__COLLECTED DATA__.
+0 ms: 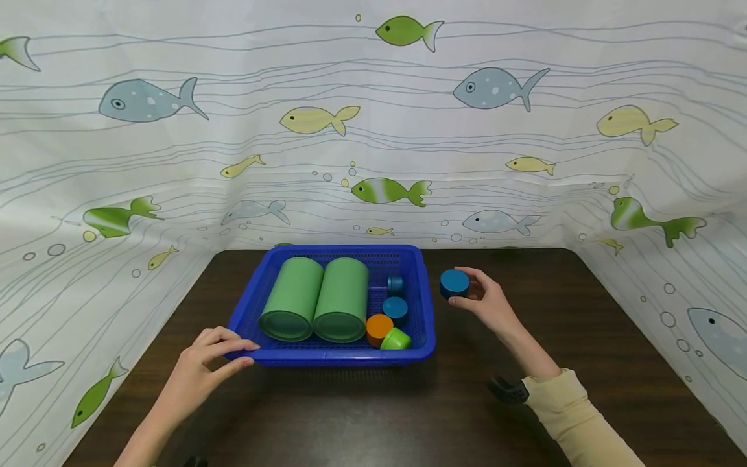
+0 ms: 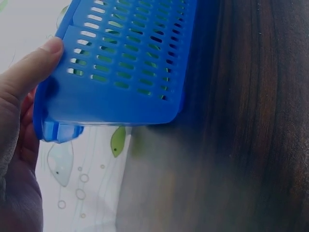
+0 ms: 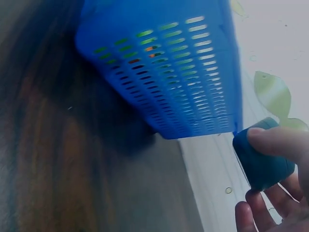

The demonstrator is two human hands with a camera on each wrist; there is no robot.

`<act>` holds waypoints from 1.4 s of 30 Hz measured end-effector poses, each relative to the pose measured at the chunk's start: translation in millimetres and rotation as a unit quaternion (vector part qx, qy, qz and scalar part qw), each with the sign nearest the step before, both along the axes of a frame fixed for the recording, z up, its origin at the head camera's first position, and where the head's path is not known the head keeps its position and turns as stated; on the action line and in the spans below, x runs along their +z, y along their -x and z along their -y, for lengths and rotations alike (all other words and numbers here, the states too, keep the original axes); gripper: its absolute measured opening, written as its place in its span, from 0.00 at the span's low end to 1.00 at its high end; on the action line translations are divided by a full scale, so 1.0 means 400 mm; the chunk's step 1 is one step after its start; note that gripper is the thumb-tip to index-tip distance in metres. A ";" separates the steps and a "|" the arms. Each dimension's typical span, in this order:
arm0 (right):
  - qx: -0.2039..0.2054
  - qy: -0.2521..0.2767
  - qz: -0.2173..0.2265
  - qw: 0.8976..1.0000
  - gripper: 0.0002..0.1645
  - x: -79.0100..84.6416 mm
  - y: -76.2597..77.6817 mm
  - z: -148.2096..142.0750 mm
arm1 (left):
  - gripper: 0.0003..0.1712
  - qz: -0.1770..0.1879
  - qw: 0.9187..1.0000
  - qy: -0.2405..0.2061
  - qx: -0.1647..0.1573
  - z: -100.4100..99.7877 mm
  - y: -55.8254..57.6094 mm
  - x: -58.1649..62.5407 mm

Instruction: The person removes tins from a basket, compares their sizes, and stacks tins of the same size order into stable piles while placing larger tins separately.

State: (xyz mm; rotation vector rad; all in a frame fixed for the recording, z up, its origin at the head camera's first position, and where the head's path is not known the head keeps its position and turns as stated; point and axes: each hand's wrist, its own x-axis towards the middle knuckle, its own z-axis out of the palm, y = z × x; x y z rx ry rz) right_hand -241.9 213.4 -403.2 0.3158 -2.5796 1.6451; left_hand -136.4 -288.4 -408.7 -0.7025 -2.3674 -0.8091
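Note:
In the head view, a blue plastic basket sits on the dark table. My left hand grips its rim at the front left corner, with the thumb against the outside in the left wrist view. Just beyond the basket's right side, my right hand pinches a small blue cup-shaped piece, flat face up, between thumb and fingers. Inside the basket lie two green cylinders, side by side. To their right are two blue pieces, an orange piece and a tilted light green cup.
The dark wood table extends in front of the basket and to both sides. A white sheet with printed fish hangs behind the table and along its sides. A dark band is at the right wrist.

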 end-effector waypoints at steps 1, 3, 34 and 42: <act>-0.002 -0.006 0.000 1.000 0.39 -0.003 -0.001 -0.003 | 0.25 0.001 1.000 -0.001 0.002 -0.002 -0.001 0.002; -0.006 -0.019 0.001 1.000 0.39 -0.010 -0.004 -0.007 | 0.25 0.008 1.000 -0.004 0.008 -0.005 -0.003 0.006; 0.056 -0.136 0.026 0.989 0.37 -0.076 -0.022 -0.030 | 0.27 -0.022 0.999 0.019 0.012 0.000 0.000 0.010; 0.059 -0.141 0.044 0.987 0.37 -0.092 -0.022 -0.029 | 0.27 -0.018 0.999 0.021 0.019 0.000 0.001 0.012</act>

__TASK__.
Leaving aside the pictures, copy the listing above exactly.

__FINISHED EXERCISE__.
+0 ms: 
+0 ms: 
+0 ms: 

The demonstrator is two human hands with a camera on each wrist; there is no robot.

`<act>` holds waypoints from 1.4 s of 30 Hz measured end-effector poses, each relative to the pose measured at the chunk's start: translation in millimetres and rotation as a unit quaternion (vector part qx, qy, qz and scalar part qw), each with the sign nearest the step before, both along the axes of a frame fixed for the recording, z up, its origin at the head camera's first position, and where the head's path is not known the head keeps its position and turns as stated; on the action line and in the spans below, x runs along their +z, y along their -x and z along their -y, for lengths and rotations alike (all other words and numbers here, the states too, keep the original axes); gripper: its absolute measured opening, written as its place in its span, from 0.00 at the span's low end to 1.00 at its high end; on the action line translations are divided by a full scale, so 1.0 means 400 mm; the chunk's step 1 is one step after its start; note that gripper is the thumb-tip to index-tip distance in metres. A ";" separates the steps and a "|" the arms. Each dimension's typical span, in this order:
arm0 (right):
  - qx: -0.2039..0.2054
  - qy: -0.2521..0.2767
  - qz: -0.2173..0.2265
  - qw: 0.8976..1.0000
  - gripper: 0.0002..0.1645
  - x: -79.0100..84.6416 mm
  - y: -76.2597..77.6817 mm
  - z: -148.2096..142.0750 mm
arm1 (left):
  - gripper: 0.0003..0.1712
  - qz: -0.1770..0.1879
  - qw: 0.9187..1.0000
  - qy: -0.2405..0.2061
  - qx: -0.1647..0.1573
  - z: -100.4100..99.7877 mm
  - y: -55.8254..57.6094 mm
  - x: -58.1649..62.5407 mm

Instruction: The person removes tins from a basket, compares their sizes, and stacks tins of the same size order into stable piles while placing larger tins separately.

State: (xyz mm; rotation vector rad; all in a frame fixed for the recording, z up, its origin at the head camera's first position, and where the head's path is not known the head keeps its position and turns as stated; point and axes: each hand's wrist, its own x-axis towards the middle knuckle, its own z-axis out of the palm, y = z × x; x y z rx ry rz) right_hand -241.9 213.4 -403.2 0.3158 -2.5796 1.6451; left_hand -136.4 -288.4 -408.7 -0.7025 -2.3674 -0.8091
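Note:
In the head view, a blue plastic basket sits on the dark table. My left hand grips its rim at the front left corner, with the thumb against the outside in the left wrist view. Just beyond the basket's right side, my right hand pinches a small blue cup-shaped piece, flat face up, between thumb and fingers. Inside the basket lie two green cylinders, side by side. To their right are two blue pieces, an orange piece and a tilted light green cup.
The dark wood table extends in front of the basket and to both sides. A white sheet with printed fish hangs behind the table and along its sides. A dark band is at the right wrist.
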
 end-effector waypoints at steps 1, 3, 34 and 42: <act>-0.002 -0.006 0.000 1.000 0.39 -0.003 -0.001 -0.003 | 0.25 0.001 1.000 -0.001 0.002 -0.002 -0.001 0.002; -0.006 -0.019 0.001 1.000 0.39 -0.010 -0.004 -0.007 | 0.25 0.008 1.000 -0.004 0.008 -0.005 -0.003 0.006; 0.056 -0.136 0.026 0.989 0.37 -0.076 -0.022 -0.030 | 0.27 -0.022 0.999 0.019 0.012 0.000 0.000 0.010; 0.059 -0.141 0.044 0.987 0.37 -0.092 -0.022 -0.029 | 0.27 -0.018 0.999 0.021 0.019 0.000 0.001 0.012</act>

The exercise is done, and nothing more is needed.